The maximum allowable limit of TH for drinking purpose is 500 mg/l, and the most desirable limit is 100 mg/l ( per WHO international standard). For total hardness, the most desirable limit is 80–100 mg/l. Groundwater exceeding the limit of 300 mg/l is considered to be very hard [4]. The estimated \({\text{R}}^{2}\) value and P values of this model are represented in Table 5. Also, the most critical factor in determining the success of the model is, the adjusted R square,in comparision with multiple R or R square. The adjusted R square is 1 for the deep well, the semi-deep wells, the springs and for the aquifers. The P-value is less than 2.2e − 16.

Table 5 Performance multiple linear regressions TH models in groundwater for the study area

According to the results, it can be said that the independent variables in deep wells, semi-deep wells, springs, and aquifer with a coefficient of explanation of 100% are effective on TH. The multiple \({\text{R}}^{2}\) value (100%) indicates that 100% of the variability in TH could be ascribed to the combined effect of \({\mathrm{SO}}_{4}\), pH, \({\text{HCO}}_{3}\), Mg, Ca, Cl, Na, EC.

The results obtained in the present study are Comparison with the previous studies Kadam et al. (2019), Kisi et al. (2019); indicated that ANFIS and ANN models could be used as useful tools to predict TH value the groundwater quality variables [13, 23].

Mekparyup et al. (2013) also indicated that all regression coefficients are significant and Highly positive correlation between the response variable and the predictor variables [26].

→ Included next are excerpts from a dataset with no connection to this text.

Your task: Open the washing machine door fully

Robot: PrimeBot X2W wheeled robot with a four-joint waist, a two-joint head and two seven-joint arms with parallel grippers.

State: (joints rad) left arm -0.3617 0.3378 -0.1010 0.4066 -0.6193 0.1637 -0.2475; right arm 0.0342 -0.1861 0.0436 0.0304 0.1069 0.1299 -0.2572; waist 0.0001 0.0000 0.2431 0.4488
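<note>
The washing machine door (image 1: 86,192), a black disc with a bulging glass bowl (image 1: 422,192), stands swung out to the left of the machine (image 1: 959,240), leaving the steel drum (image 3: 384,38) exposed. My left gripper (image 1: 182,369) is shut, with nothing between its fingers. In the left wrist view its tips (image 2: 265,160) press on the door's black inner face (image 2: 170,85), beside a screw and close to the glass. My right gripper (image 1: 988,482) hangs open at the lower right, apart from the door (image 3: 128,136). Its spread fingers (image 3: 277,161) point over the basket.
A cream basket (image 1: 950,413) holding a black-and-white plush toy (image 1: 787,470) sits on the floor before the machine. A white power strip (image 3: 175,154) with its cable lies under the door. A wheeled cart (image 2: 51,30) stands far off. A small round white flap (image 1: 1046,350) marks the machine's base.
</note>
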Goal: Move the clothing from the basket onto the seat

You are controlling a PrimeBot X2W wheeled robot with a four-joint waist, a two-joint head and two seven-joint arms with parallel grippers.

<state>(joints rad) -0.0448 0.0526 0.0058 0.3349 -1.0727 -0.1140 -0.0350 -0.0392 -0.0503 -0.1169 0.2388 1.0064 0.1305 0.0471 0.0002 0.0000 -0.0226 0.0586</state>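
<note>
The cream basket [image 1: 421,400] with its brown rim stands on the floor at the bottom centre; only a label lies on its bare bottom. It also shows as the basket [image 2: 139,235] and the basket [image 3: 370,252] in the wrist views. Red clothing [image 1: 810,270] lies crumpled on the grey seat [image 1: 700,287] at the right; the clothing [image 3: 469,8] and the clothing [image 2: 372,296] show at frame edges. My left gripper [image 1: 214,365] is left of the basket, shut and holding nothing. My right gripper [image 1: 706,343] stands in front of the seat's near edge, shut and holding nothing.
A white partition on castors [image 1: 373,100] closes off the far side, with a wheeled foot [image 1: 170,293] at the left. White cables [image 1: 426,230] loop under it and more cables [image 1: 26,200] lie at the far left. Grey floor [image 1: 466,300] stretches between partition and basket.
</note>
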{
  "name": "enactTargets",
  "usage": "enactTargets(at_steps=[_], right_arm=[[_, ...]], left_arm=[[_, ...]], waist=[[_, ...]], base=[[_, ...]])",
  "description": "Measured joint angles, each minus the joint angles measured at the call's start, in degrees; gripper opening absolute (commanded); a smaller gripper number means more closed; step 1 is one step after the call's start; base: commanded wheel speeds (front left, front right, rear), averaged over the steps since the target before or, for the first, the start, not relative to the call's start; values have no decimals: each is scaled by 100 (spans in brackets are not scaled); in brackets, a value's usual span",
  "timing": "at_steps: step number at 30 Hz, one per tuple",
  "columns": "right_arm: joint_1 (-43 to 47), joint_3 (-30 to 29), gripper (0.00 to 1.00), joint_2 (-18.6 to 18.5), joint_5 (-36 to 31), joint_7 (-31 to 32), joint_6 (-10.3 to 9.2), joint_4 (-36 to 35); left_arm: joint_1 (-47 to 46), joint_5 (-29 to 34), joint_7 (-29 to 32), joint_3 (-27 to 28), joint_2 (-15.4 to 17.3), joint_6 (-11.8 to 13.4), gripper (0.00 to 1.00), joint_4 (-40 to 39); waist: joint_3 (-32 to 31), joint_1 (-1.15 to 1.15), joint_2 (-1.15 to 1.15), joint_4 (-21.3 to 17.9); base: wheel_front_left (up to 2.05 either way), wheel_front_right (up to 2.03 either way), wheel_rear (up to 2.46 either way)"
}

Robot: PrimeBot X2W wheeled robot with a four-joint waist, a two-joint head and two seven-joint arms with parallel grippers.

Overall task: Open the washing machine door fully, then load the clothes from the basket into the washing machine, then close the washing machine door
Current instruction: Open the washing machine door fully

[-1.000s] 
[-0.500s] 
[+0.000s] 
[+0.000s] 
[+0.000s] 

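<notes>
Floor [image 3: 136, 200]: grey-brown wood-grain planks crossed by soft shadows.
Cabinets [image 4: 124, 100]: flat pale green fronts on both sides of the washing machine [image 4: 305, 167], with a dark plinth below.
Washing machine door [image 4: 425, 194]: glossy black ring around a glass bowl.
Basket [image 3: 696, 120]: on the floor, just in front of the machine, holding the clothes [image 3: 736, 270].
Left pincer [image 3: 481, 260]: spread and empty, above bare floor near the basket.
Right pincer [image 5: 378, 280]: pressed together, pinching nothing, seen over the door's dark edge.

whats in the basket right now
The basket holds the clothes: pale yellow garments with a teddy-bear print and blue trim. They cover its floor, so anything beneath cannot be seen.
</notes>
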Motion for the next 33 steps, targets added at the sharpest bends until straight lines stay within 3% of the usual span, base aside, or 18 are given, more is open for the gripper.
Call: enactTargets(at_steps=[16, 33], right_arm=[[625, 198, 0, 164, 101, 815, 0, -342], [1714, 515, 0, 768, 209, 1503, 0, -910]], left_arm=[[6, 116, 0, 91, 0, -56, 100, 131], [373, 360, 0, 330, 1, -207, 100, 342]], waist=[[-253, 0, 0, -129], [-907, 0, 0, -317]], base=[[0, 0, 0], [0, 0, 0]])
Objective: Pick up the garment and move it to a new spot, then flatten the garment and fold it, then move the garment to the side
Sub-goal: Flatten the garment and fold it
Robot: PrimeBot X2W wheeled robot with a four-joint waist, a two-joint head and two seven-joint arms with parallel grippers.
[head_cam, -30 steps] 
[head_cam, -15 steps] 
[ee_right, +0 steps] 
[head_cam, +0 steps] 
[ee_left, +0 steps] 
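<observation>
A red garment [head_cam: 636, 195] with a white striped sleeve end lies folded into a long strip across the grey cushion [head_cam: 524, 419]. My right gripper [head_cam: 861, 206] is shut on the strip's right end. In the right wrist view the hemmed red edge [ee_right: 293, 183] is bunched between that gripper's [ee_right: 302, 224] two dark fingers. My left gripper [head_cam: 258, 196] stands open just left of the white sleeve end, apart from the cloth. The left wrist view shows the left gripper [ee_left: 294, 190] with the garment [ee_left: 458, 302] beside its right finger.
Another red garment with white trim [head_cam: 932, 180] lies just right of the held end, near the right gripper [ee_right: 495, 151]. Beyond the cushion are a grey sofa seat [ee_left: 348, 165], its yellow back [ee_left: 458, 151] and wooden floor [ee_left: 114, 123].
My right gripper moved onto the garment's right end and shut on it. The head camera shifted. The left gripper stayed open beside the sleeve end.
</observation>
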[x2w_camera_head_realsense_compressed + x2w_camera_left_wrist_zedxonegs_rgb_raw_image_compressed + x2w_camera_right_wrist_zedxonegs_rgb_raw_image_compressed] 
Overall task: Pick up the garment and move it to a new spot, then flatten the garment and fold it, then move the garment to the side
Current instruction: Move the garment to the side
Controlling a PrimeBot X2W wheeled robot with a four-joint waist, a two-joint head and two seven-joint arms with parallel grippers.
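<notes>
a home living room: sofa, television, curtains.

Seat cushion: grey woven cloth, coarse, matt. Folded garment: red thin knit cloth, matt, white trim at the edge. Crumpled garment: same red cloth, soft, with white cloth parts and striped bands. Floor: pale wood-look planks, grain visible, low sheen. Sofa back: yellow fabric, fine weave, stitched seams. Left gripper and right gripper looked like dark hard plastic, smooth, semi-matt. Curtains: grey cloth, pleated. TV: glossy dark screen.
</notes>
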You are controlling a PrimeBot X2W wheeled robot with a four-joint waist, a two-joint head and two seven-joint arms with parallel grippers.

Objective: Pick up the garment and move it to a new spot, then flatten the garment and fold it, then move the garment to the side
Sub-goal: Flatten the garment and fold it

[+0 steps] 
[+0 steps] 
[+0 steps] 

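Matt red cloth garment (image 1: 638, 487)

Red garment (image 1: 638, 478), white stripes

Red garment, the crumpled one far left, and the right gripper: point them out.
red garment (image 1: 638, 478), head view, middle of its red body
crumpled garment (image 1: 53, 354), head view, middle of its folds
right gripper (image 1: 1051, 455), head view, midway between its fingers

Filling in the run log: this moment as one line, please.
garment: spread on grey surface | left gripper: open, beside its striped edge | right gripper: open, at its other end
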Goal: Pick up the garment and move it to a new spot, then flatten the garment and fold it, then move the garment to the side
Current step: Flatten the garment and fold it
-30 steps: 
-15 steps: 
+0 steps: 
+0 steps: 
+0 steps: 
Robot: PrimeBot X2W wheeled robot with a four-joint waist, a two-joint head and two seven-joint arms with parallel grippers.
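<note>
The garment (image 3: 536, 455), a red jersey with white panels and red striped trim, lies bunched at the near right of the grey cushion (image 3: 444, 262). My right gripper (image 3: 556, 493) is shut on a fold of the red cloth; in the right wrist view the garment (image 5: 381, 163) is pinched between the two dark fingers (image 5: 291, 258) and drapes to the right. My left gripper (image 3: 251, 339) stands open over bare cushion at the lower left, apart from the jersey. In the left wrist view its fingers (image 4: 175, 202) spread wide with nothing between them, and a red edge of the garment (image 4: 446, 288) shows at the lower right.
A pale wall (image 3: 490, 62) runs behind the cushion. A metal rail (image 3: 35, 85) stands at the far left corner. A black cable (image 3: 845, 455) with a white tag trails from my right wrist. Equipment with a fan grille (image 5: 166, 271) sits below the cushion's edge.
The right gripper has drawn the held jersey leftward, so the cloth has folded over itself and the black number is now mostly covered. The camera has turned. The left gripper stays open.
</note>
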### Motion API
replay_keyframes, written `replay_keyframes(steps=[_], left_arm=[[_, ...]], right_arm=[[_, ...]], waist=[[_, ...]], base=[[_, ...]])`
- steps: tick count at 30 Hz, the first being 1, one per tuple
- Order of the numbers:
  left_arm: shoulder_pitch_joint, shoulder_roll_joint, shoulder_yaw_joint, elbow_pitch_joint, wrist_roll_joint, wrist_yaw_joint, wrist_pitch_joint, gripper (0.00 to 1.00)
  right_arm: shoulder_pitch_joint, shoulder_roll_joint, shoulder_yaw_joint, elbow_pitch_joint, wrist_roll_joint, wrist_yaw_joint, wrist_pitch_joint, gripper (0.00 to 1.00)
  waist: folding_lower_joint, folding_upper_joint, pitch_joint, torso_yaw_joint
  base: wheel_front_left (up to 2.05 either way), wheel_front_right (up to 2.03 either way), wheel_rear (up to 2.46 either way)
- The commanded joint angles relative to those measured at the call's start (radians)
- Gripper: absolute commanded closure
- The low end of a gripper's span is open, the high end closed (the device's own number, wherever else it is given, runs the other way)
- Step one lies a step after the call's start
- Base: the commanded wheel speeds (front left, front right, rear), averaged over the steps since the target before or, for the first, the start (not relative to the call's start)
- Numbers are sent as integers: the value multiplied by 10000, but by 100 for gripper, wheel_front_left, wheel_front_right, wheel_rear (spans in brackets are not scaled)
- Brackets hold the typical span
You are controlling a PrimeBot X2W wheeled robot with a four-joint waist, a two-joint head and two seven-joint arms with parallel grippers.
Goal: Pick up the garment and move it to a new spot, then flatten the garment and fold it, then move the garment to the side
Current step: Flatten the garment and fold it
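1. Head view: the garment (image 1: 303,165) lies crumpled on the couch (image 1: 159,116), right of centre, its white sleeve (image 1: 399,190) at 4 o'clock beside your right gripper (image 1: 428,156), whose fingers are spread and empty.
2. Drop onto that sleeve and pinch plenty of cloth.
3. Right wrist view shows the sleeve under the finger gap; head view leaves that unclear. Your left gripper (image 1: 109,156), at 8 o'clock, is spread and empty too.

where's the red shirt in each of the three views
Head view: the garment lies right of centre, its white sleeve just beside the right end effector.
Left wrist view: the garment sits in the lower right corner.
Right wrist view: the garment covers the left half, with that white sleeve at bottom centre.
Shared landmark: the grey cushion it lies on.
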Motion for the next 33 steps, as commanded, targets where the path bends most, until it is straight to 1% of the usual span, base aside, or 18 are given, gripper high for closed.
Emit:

Therefore the best performances TH model for the groundwater quality parameters respect to the other estimating methods.

Conclusions

This aim of the study was determination of groundwater quality and the relationship between variability of groundwater quality in Kermanshah province, west of Iran. The results of spatial distribution for each parameter by IDW showed that the north and the east part of the study area had better quality in groundwater resources in comparosion with the south and the west part the study area. The relationship between parameters by MLR showed that TDS and water quality parameters in semi-deep wells and aquifers had a strong positive correlation (r = 0.94, r = 0.98) and there was a strong positive significant correlation between SAR and water quality parameters in deep wells and aquifer (r = 0.98, r = 0.99). Also, TH and water quality parameters in all water sources had a strong positive correlation (r = 1). Consequently, the MLR model could serve as an alternative and cost-effective tool for groundwater quality prediction in the circumstances, where trained expertise and time constraints and the field data are favourable.

The present study has been done in annual scales, it is suggested that in future researches in different time scales including daily and monthly study.